By Erica C. Barnett December 11, 2009

Although a council committee voted 5-2 this week to increase building heights on a piece of Vulcan-owned land in South Lake Union this week (the University of Washington wants to turn it into a 125-foot-tall research center), the project could run into a new roadblock: A new city council that lacks two of the members who were expected to vote in favor of the project.

Sally Clark and Jan Drago had supported moving forward with a vote of the full council this coming Monday. However, because council president Richard Conlin objected to fast-tracking the upzone (ordinarily, proposals on which a committee is divided don't move forward the following week), the vote won't take place until January 11—when Drago, who voted in favor of the upzone, and Richard McIver will be replaced by Sally Bagshaw and Mike O'Brien, respectively. That will leave four votes solidly in favor of the proposal (Sally Clark, Tim Burgess, Bruce Harrell, and Jean Godden), two solidly against (Tom Rasmussen and Nick Licata) and three up in the air (Bagshaw, O'Brien, and Conlin).

Conlin wouldn't say how he planned to vote on the proposal, saying he planned to "reserve judgment until my final decision." However, he did express "concern about the issues surrounding" the process for approving the amendment.

O'Brien tells PubliCola he doesn't have a position on the UW's particular request, although he supports density generally. And Bagshaw telss us she has "not been involved" with the discussions.

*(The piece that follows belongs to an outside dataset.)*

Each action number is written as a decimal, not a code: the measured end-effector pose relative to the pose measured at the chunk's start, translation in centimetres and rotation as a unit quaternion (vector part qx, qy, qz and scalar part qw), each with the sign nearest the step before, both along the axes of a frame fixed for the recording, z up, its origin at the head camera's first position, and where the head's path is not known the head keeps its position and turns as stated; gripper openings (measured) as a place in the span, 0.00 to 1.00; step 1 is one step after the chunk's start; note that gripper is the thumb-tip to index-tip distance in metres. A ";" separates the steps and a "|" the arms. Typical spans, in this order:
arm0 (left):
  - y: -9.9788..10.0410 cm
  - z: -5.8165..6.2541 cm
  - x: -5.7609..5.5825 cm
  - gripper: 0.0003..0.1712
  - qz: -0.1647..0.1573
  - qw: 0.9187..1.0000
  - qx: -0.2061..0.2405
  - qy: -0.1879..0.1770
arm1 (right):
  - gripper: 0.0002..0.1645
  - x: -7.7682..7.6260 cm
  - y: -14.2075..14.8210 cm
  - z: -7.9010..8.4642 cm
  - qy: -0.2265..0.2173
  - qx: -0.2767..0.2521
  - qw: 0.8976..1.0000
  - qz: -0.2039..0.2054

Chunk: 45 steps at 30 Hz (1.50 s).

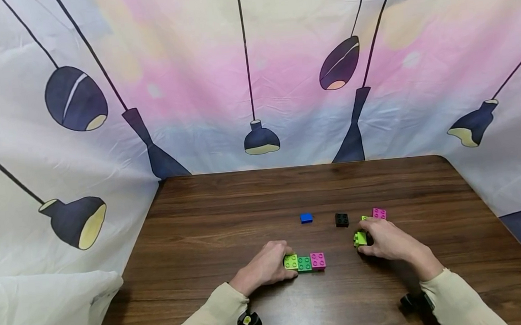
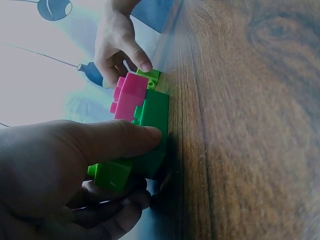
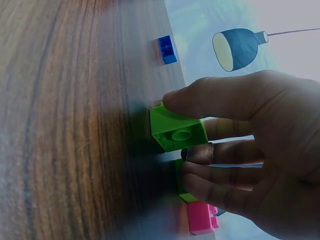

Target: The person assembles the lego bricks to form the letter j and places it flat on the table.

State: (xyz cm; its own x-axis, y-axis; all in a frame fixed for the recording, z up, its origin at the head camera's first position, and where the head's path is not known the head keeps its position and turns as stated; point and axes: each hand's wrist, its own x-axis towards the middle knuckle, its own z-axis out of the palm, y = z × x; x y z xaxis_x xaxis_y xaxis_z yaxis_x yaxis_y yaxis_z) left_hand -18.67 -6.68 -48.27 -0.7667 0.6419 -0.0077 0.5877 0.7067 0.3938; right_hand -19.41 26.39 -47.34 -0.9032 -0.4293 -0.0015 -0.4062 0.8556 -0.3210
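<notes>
My left hand (image 1: 266,265) grips the left end of a low brick assembly, the thumb along its near side. In it, a lime brick (image 1: 291,261) and a pink brick (image 1: 318,261) sit on top of a green brick (image 1: 304,264), whose studs show between them. To the right, my right hand (image 1: 393,241) pinches a loose lime brick (image 3: 177,131) between thumb and fingers. That brick lies on its side, its hollow underside showing in the right wrist view. Just past the right fingertips is another lime brick (image 3: 186,184), partly hidden, beside a pink brick (image 3: 201,218).
A blue brick (image 1: 306,218) and a black brick (image 1: 341,220) lie farther back on the brown wooden table (image 1: 227,201). Behind the table's far edge hangs a cloth (image 1: 208,85) printed with lamps. White fabric (image 1: 47,312) bulges at the left edge.
</notes>
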 end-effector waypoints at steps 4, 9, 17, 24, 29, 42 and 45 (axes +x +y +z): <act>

As I wrote yesterday, most of the opposition to the height increase centers on the process, not the height itself. Ordinarily, upzones can be done as part of the larger neighborhood planning process or through a "contract rezone," which requires mitigation from the developer and does not allow any lobbying of the council. This height increase is different because it's being done through a "text amendment," which requires no mitigation, allows lobbying, and takes far less time than either a contract rezone or the neighborhood planning process. UW says they need the change immediately to move forward with their research center; opponents say the university and Vulcan should have to follow the same rules as everybody else.

A side note: Council members (including Conlin) and staff told me they had heard that Vulcan had talked about gating off some of the open space the company said it would provide as part of the upzone, making it accessible only to people who work on the UW campus.  Vulcan spokesman David Postman says the space "will indeed be open for the public to enjoy." However, he says, "This is a biotech facility, and as such the medical school has reasonable concerns about public safety. We need to make sure that UW students, staff and the public are not put in danger by any sort of inappropriate or potentially dangerous behavior by anyone in the open space, and the school should be able to enforce trespassing laws if necessary." Postman says Vulcan is still working out the language to accomplish that with the council.